Objective: To develop a new risk model for primary myelodysplastic syndromes (MDS) that integrates information on mutations, karyotype, and clinical variables. Patients and Methods: Patients with World Health Organization–defined primary MDS seen at Mayo Clinic (MC) from December 28, 1994, through December 19, 2017, constituted the core study group. The National Taiwan University Hospital (NTUH) provided the validation cohort. Model performance, compared with the revised International Prognostic Scoring System, was assessed by Akaike information criterion and area under the curve estimates. Results: The study group consisted of 685 molecularly annotated patients from MC (357) and NTUH (328). Multivariate analysis of the MC cohort identified monosomal karyotype (hazard ratio [HR], 5.2; 95% CI, 3.1-8.6), “non-MK abnormalities other than single/double del(5q)” (HR, 1.8; 95% CI, 1.3-2.6), RUNX1 (HR, 2.0; 95% CI, 1.2-3.1) and ASXL1 (HR, 1.7; 95% CI, 1.2-2.3) mutations, absence of SF3B1 mutations (HR, 1.6; 95% CI, 1.1-2.4), age greater than 70 years (HR, 2.2; 95% CI, 1.6-3.1), hemoglobin level less than 8 g/dL in women or less than 9 g/dL in men (HR, 2.3; 95% CI, 1.7-3.1), platelet count less than 75 × 10⁹/L (HR, 1.5; 95% CI, 1.1-2.1), and 10% or more bone marrow blasts (HR, 1.7; 95% CI, 1.1-2.8) as predictors of inferior overall survival.
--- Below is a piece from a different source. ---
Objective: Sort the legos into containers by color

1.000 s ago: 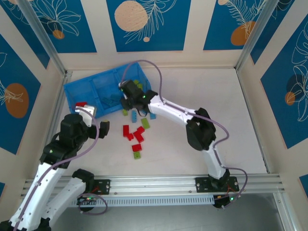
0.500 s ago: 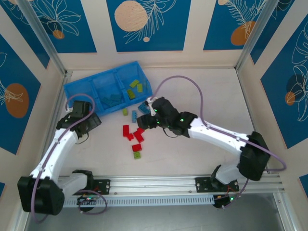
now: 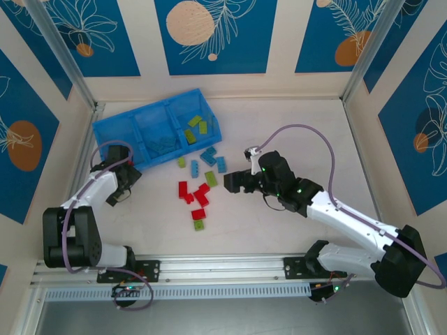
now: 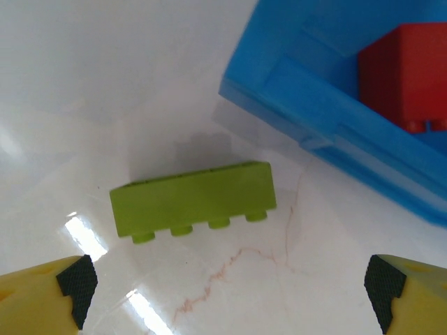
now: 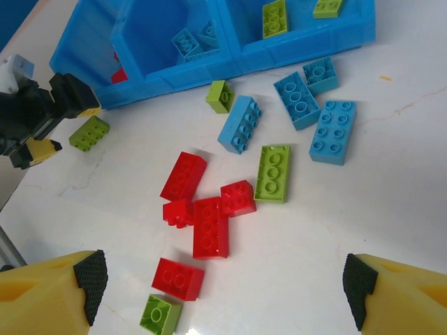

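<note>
The containers are three compartments of one blue bin point(image 3: 143, 120). Its left one holds a red brick point(image 4: 408, 73), the middle one light blue bricks point(image 5: 188, 42), the right one yellow-green bricks point(image 5: 274, 17). My left gripper point(image 4: 230, 300) is open just in front of the bin's left corner point(image 4: 328, 115). A yellow-green lego point(image 4: 192, 200) lies on its side on the table ahead of the fingers, untouched. My right gripper point(image 5: 222, 286) is open and holds nothing, hovering right of the loose legos point(image 3: 234, 183). Below it lie several red bricks point(image 5: 209, 223).
Loose on the table are three light blue bricks point(image 5: 300, 101) near the bin's front wall and yellow-green ones point(image 5: 272, 173) among the red. A small green brick point(image 5: 159, 315) lies nearest me. Bare white table point(image 3: 314, 132) stretches to the right, with the cage walls around it.
My right gripper has pulled back from over the bin's right compartment to the right of the pile and opened. My left arm has dropped lower, in front of the bin's left corner.
</note>
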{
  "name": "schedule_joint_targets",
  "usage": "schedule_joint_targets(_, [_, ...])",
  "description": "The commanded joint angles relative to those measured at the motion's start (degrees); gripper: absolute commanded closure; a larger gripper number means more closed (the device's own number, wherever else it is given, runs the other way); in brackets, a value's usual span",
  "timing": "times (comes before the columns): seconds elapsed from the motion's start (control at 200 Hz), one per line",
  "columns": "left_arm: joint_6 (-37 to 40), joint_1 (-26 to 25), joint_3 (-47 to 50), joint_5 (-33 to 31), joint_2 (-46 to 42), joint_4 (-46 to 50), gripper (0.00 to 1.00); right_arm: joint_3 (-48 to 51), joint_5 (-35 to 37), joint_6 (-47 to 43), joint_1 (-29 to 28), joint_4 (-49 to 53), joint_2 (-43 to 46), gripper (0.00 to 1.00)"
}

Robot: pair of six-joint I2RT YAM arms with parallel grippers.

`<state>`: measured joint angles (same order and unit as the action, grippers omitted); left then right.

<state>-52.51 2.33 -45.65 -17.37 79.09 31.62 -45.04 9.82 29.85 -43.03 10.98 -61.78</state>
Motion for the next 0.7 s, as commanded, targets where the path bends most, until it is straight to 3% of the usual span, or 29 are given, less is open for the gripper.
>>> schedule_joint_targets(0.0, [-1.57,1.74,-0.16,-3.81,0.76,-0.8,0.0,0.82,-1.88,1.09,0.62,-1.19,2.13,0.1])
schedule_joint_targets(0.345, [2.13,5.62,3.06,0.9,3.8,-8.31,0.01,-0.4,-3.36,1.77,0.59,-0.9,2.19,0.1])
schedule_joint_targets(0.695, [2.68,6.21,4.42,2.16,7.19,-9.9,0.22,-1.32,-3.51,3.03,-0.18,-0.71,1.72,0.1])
Based on HR-weighted risk scores, a 4-tiered Mayo alliance prognostic model for MDS was devised: low (89 patients), intermediate-1 (104), intermediate-2 (95), and high (69); respective median survivals (5-year overall survival rates) were 85 (73%), 42 (34%), 22 (7%), and 9 months (0%). The Mayo alliance model was subsequently validated by using the external NTUH cohort and, compared with the revised International Prognostic Scoring System, displayed favorable Akaike information criterion (1865 vs 1943) and area under the curve (0.87 vs 0.76) values. Conclusion: We propose a simple and contemporary risk model for MDS that is based on a limited set of genetic and clinical variables.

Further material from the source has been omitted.